Posted by: Car Lease Los Angeles | November 23, 2011 at 04:46 PM
I'm glad to hear the banking industry has an interest in this- you would HOPE that the government would be invested in working on this but obviously they aren't.
Posted by: Dentist Hollywood | November 23, 2011 at 05:04 PM
Interesting that B of A is assessing the cost of carbon, a carbon tax would be good.
Posted by: Rug Cleaning Los Angeles | November 23, 2011 at 05:22 PM
Solar and wind energy resources would be great and though I understand that we cannot 'control' these elements I would think we would have the capabilities of harnessing them fairly soon.
Posted by: Air Purifier | November 23, 2011 at 05:25 PM
I don't understand why so many people are uneducated in this area, since B of A was doing this have they tried actually educating their customers at least about the use of energy?
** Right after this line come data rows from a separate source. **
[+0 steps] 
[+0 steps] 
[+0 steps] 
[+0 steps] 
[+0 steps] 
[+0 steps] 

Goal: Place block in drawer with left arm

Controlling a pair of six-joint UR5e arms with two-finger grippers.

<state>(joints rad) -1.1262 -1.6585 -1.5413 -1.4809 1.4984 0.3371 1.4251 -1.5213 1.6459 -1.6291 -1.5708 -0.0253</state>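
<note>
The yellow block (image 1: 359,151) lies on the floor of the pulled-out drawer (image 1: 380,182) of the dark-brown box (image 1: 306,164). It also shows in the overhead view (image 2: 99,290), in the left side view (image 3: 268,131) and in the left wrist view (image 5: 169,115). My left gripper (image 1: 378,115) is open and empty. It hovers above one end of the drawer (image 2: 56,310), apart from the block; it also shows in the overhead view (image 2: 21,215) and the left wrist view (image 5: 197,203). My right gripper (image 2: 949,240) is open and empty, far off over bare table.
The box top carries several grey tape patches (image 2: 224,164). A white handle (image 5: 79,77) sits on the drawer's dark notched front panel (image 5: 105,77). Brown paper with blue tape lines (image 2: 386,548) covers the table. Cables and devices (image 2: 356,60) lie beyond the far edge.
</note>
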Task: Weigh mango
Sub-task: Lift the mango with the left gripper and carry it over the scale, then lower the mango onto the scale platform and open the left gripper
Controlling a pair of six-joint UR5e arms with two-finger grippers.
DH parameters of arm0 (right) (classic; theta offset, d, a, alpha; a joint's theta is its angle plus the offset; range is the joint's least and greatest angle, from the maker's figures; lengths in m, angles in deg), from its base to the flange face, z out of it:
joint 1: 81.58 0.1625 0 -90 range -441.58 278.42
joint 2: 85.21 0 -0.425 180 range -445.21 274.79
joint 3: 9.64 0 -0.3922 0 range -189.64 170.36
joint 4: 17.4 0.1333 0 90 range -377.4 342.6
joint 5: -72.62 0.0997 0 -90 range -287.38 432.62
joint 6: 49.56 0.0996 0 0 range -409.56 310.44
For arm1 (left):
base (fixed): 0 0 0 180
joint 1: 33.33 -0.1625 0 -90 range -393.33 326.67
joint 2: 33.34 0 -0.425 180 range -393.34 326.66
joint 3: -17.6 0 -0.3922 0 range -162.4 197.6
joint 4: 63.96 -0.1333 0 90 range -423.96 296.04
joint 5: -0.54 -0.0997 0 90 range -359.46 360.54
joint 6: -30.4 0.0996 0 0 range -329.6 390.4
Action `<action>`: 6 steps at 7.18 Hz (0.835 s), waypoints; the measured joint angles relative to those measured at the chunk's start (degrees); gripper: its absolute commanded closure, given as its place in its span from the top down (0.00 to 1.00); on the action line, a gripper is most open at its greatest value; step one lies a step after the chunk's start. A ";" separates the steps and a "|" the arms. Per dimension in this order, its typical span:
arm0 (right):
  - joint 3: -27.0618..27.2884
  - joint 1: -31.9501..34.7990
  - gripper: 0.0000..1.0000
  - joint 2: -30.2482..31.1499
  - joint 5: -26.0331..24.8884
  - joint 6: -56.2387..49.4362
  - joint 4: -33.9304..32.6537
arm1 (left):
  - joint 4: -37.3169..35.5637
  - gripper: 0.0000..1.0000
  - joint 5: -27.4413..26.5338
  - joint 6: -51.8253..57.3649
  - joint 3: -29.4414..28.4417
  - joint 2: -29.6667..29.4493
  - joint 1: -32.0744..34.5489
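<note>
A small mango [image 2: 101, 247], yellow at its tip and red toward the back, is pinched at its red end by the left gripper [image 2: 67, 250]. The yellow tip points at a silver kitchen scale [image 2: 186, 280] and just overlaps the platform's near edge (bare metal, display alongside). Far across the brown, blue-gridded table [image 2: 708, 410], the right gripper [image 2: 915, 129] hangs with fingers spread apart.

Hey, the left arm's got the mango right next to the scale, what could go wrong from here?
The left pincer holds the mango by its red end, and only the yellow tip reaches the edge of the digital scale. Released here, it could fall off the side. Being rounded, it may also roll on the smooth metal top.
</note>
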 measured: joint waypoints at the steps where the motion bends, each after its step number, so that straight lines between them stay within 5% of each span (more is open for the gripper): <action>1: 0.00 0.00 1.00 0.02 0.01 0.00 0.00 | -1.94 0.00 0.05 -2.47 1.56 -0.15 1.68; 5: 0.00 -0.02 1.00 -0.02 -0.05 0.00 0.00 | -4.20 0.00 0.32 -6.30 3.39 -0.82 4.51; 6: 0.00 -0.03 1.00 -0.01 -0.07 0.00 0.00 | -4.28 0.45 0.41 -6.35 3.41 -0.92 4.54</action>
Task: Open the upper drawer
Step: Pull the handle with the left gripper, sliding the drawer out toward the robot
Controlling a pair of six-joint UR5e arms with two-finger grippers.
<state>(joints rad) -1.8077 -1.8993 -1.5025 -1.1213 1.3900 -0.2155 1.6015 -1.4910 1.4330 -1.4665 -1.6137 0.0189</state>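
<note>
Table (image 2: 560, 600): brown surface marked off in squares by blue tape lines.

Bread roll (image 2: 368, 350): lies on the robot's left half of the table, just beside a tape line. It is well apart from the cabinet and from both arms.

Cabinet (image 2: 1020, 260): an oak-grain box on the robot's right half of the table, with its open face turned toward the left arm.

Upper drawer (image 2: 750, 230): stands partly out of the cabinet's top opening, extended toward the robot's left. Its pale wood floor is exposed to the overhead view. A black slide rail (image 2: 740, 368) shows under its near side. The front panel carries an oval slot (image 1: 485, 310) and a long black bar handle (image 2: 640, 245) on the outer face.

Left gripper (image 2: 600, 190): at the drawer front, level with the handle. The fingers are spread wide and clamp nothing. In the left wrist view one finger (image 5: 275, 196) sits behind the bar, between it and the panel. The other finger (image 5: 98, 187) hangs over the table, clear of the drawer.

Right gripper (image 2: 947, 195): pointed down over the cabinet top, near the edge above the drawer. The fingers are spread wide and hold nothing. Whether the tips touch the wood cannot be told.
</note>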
They are a huge
bank and should not only contribute money to these causes but should also use their far-reaching abilities to affect the general public.
Posted by: fish tv | November 23, 2011 at 05:38 PM
Too bad the coal industry will be with us for a long time, I had hoped that as a collective whole we could work together to create positive change. Some people care, most do not.
Posted by: Therapist New york | November 23, 2011 at 05:44 PM
I have Bank of America!
Posted by: seo services | November 28, 2011 at 06:52 PM
Do you think they're doing this because they can stand to make a lot of money? Or because they really want to be helpful to the environment.